#### [RECORD SET]
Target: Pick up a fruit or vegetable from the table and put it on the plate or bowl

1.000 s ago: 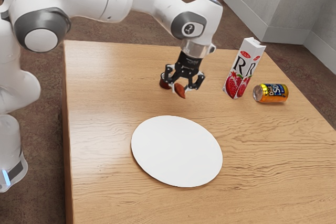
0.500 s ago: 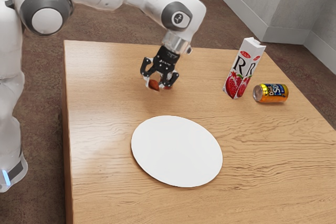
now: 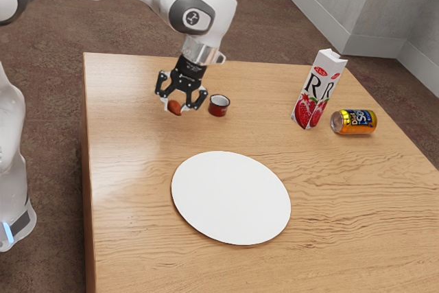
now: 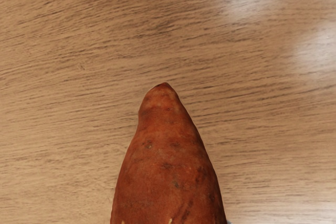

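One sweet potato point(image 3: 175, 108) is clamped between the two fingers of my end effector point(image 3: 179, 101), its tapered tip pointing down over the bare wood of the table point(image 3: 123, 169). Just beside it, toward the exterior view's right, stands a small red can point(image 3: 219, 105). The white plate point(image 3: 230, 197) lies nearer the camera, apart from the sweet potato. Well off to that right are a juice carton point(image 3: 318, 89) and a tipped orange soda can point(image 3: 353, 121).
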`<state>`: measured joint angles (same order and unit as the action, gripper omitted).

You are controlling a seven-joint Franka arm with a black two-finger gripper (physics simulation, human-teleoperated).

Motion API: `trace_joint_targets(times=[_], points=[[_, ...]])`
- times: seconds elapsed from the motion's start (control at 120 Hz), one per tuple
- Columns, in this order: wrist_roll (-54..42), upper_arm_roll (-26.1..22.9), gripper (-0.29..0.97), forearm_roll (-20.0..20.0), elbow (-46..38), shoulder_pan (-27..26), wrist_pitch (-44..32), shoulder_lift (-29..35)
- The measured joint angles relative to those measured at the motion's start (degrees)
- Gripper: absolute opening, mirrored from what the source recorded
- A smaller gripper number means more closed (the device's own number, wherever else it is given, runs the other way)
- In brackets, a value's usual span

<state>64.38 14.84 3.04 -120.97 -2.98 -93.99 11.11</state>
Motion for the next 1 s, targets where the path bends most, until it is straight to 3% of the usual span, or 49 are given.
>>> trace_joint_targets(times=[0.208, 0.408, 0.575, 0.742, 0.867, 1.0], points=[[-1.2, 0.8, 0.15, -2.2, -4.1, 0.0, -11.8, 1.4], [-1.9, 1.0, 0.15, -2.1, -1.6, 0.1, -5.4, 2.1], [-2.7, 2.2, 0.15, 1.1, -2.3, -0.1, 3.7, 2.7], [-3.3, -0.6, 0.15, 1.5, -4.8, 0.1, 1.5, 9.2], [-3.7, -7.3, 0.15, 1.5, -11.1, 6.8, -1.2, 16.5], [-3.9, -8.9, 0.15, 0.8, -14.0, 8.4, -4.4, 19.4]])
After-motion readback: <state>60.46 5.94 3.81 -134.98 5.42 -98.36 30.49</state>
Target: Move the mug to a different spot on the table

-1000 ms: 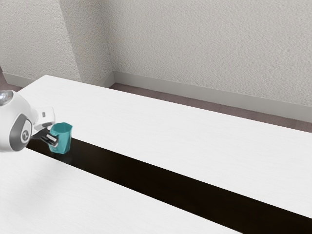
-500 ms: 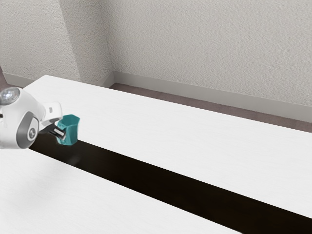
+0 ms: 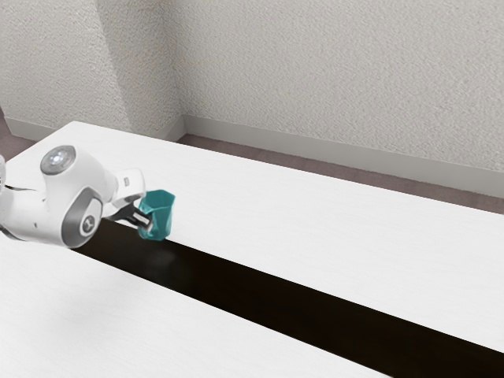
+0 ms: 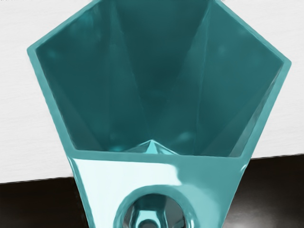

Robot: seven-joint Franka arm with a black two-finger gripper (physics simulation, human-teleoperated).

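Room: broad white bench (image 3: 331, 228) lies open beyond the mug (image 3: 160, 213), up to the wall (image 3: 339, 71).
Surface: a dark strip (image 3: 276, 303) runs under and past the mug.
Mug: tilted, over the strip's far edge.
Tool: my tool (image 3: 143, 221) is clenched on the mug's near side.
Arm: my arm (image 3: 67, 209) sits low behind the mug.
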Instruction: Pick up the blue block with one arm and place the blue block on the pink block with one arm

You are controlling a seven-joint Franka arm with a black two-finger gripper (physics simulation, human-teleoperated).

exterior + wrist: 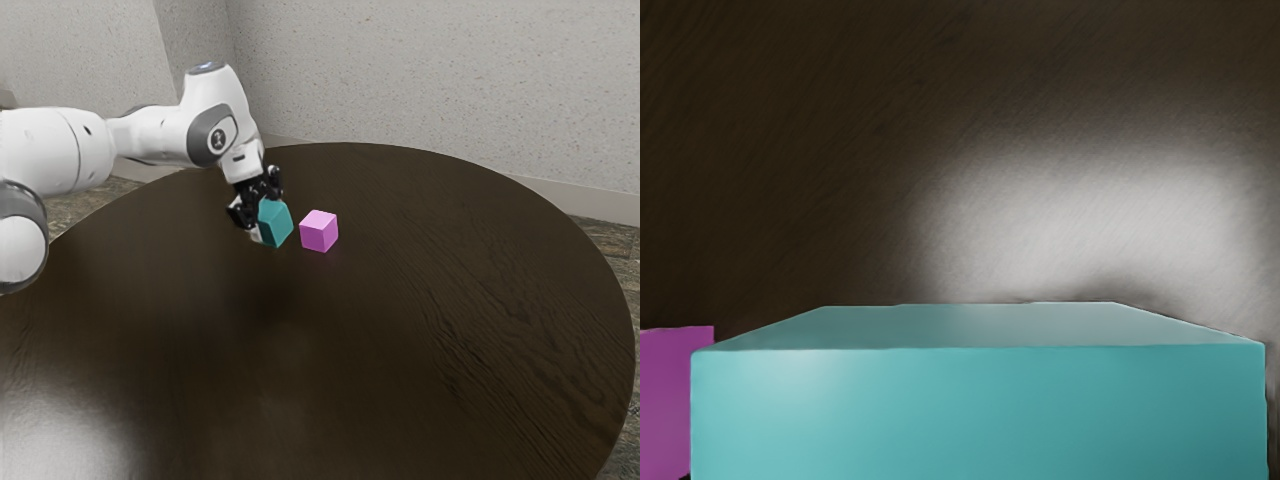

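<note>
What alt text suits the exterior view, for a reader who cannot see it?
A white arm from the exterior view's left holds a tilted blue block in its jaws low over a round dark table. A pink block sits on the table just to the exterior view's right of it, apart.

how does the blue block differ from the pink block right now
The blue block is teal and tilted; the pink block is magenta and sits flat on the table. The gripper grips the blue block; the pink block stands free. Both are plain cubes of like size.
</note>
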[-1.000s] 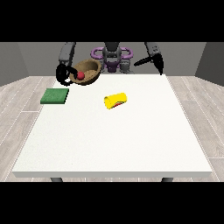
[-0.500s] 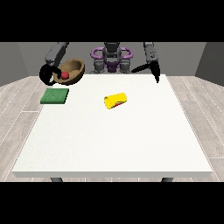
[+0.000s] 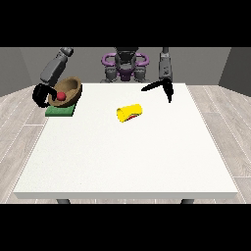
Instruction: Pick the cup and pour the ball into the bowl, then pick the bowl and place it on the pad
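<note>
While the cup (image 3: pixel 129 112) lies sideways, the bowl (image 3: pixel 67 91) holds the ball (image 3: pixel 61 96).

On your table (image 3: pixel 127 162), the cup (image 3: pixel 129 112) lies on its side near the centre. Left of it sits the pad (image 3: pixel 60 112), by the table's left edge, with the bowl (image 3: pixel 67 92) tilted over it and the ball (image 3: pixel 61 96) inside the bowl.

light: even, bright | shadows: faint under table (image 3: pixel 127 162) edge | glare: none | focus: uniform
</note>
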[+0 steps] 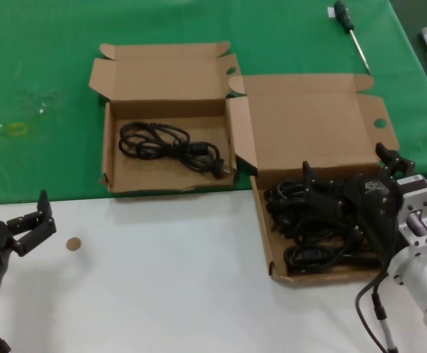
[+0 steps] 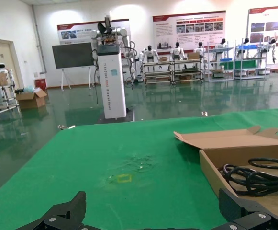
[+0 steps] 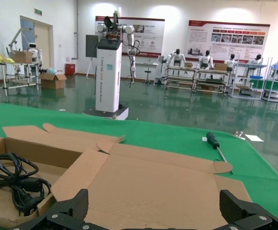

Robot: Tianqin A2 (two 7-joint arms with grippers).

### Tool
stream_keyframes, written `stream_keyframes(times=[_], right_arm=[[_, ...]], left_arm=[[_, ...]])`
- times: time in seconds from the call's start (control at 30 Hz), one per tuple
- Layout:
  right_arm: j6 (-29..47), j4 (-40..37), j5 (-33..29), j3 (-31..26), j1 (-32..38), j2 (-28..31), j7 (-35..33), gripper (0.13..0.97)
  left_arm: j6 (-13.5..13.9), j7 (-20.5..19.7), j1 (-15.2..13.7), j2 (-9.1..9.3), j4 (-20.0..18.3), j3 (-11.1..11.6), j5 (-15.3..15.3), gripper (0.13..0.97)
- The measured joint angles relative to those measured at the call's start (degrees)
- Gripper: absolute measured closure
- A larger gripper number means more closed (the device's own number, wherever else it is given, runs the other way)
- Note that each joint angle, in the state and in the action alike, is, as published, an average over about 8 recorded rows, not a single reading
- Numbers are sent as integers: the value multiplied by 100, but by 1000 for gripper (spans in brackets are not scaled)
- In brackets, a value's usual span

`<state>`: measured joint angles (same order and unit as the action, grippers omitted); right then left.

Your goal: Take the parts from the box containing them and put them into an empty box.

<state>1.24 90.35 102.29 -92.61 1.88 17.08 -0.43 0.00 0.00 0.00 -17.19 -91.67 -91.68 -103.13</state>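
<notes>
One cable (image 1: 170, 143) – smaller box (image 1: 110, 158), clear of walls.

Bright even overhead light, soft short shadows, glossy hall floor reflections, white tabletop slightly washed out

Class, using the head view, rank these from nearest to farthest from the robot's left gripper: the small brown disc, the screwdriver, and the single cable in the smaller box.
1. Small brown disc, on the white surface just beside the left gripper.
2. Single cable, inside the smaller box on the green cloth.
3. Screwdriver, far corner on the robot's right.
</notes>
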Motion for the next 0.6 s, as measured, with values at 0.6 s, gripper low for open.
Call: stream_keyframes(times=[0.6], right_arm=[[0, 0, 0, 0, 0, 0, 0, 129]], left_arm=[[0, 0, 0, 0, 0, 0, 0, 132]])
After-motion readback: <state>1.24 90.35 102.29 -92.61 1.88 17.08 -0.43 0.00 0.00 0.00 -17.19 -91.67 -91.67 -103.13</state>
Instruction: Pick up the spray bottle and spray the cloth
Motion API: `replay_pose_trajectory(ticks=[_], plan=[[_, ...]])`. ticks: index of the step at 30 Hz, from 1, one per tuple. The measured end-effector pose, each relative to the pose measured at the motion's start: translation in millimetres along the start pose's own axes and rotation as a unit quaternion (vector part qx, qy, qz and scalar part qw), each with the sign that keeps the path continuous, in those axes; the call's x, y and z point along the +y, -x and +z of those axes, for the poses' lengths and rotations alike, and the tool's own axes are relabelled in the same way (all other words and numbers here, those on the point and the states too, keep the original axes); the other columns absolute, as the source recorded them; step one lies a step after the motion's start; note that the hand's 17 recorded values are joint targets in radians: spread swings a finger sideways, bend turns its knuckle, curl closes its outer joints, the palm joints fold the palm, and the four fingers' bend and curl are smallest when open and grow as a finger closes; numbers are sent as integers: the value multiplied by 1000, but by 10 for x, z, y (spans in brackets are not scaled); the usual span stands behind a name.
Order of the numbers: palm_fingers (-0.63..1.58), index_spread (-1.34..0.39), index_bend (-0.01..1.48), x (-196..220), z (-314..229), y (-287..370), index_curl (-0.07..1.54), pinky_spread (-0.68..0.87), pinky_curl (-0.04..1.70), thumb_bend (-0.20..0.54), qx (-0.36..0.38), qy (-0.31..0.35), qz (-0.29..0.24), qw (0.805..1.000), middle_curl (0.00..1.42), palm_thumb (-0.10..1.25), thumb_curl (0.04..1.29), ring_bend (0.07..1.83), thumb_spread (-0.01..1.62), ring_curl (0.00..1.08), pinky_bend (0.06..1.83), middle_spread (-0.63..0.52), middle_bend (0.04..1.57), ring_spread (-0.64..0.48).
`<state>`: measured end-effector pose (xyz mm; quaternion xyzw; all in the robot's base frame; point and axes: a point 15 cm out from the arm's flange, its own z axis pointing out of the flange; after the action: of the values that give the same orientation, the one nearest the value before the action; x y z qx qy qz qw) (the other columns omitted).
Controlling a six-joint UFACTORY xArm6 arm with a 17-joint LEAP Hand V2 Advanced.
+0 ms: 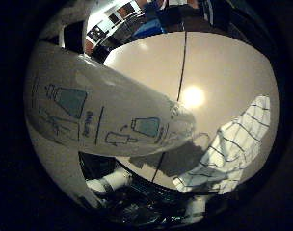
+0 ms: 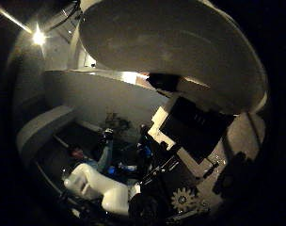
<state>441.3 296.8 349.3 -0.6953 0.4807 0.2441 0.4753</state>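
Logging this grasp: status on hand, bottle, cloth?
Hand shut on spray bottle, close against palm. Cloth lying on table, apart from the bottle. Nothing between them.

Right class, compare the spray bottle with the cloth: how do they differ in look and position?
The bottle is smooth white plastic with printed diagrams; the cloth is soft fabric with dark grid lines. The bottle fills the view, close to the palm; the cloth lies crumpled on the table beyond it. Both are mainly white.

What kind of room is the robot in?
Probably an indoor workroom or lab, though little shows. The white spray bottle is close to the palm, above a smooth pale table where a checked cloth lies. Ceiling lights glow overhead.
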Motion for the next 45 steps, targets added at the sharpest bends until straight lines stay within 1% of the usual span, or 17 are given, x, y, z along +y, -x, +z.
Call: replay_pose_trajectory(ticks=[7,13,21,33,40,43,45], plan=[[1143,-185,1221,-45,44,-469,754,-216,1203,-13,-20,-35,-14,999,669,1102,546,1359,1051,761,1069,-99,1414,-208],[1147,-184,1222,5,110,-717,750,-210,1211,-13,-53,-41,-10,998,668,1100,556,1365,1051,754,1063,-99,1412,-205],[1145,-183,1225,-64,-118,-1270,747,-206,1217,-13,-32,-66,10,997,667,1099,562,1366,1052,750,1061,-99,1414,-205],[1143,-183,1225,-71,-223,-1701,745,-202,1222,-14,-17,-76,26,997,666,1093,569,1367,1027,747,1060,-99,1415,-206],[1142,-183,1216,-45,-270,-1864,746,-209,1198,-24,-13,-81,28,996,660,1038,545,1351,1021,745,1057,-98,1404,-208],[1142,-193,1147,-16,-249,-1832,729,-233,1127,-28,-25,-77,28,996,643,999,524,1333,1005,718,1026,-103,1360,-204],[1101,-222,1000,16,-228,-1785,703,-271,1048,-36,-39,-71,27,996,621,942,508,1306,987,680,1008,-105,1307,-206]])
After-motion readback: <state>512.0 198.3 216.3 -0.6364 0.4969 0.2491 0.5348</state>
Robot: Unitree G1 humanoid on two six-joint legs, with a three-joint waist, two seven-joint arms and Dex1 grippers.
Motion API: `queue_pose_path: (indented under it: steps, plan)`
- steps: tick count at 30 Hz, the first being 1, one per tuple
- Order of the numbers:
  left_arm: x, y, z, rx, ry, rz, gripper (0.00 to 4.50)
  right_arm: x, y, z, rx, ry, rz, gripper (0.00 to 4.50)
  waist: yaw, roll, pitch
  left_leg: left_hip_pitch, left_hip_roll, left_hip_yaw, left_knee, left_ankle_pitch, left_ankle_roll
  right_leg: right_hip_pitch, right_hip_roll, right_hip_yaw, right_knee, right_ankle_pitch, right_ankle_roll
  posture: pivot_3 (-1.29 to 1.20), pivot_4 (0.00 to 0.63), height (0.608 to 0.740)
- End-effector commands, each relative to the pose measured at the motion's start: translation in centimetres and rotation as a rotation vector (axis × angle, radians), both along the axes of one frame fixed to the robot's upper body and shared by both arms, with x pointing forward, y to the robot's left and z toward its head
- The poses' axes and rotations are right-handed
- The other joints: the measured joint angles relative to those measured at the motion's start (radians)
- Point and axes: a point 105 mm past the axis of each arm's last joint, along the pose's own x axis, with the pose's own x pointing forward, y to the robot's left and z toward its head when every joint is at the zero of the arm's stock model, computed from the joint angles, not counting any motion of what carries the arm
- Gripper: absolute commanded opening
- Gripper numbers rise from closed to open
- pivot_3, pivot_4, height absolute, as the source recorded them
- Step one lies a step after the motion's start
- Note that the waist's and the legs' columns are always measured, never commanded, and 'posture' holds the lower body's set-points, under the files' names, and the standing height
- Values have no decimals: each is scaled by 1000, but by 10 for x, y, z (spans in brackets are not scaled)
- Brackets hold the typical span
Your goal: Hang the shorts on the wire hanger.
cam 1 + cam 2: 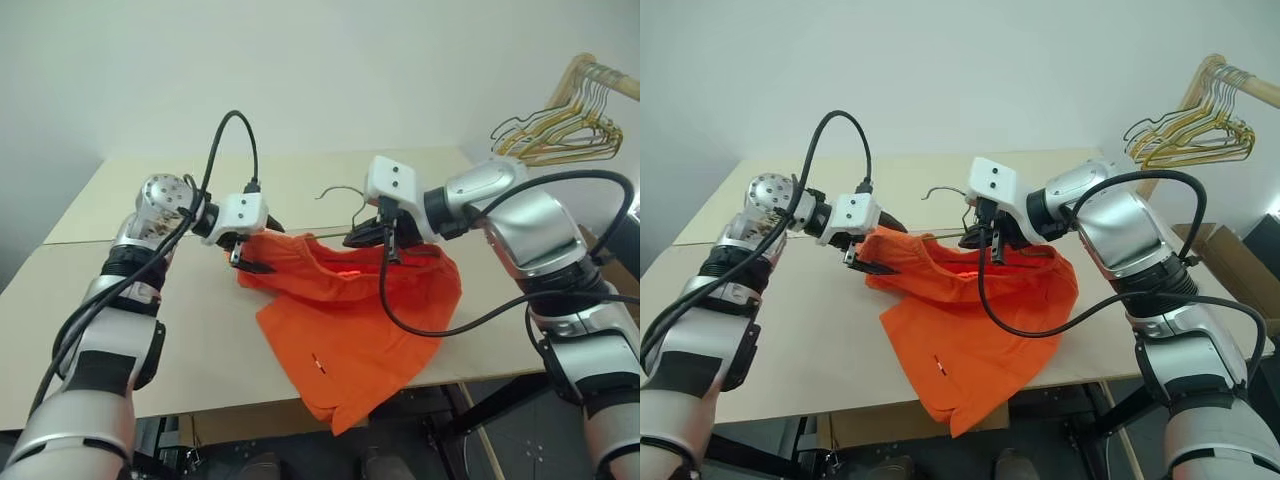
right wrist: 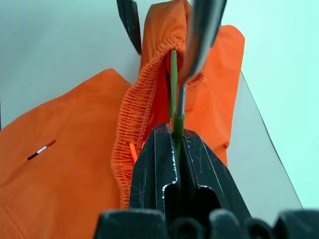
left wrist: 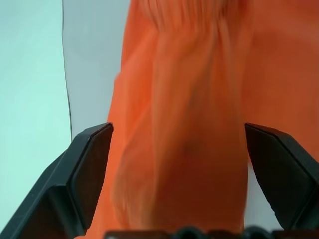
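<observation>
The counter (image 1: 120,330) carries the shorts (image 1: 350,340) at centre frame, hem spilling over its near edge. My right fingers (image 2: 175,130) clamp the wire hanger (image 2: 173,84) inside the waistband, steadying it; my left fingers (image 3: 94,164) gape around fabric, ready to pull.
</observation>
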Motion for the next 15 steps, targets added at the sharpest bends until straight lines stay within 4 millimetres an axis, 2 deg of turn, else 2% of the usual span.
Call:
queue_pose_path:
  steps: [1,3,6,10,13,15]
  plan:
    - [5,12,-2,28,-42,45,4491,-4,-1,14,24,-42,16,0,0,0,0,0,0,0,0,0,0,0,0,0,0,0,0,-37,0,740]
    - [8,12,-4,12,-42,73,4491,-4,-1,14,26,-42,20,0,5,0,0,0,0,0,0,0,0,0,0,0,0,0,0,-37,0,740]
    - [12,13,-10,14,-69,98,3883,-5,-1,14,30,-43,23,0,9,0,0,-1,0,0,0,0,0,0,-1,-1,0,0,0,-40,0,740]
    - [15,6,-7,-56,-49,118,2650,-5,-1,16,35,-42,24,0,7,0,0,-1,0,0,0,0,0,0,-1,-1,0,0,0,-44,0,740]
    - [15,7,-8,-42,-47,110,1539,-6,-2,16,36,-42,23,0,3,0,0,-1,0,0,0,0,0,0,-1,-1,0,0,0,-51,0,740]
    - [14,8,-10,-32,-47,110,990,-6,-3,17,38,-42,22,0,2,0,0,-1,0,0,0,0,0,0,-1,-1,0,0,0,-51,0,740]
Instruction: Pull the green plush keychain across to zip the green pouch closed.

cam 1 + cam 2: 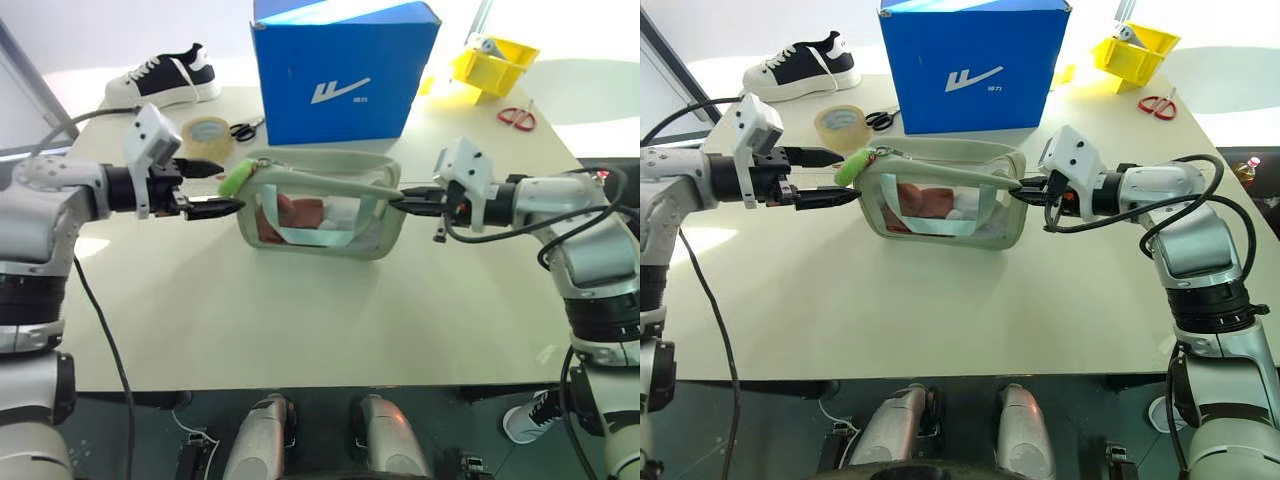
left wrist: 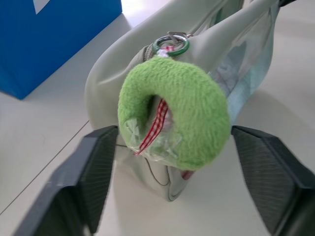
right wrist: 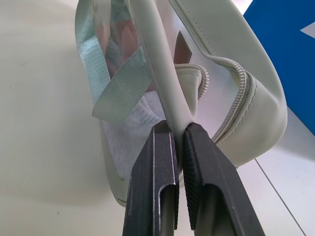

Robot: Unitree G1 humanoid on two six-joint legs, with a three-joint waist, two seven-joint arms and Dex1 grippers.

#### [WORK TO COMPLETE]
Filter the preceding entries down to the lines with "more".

#### [EXERCISE RESPONSE]
- A smaller gripper number means more closed (the device's own number, wherever else it is given, runs the other way)
- A larger gripper number means more closed (the device's own number, wherever else it is given, runs the other way)

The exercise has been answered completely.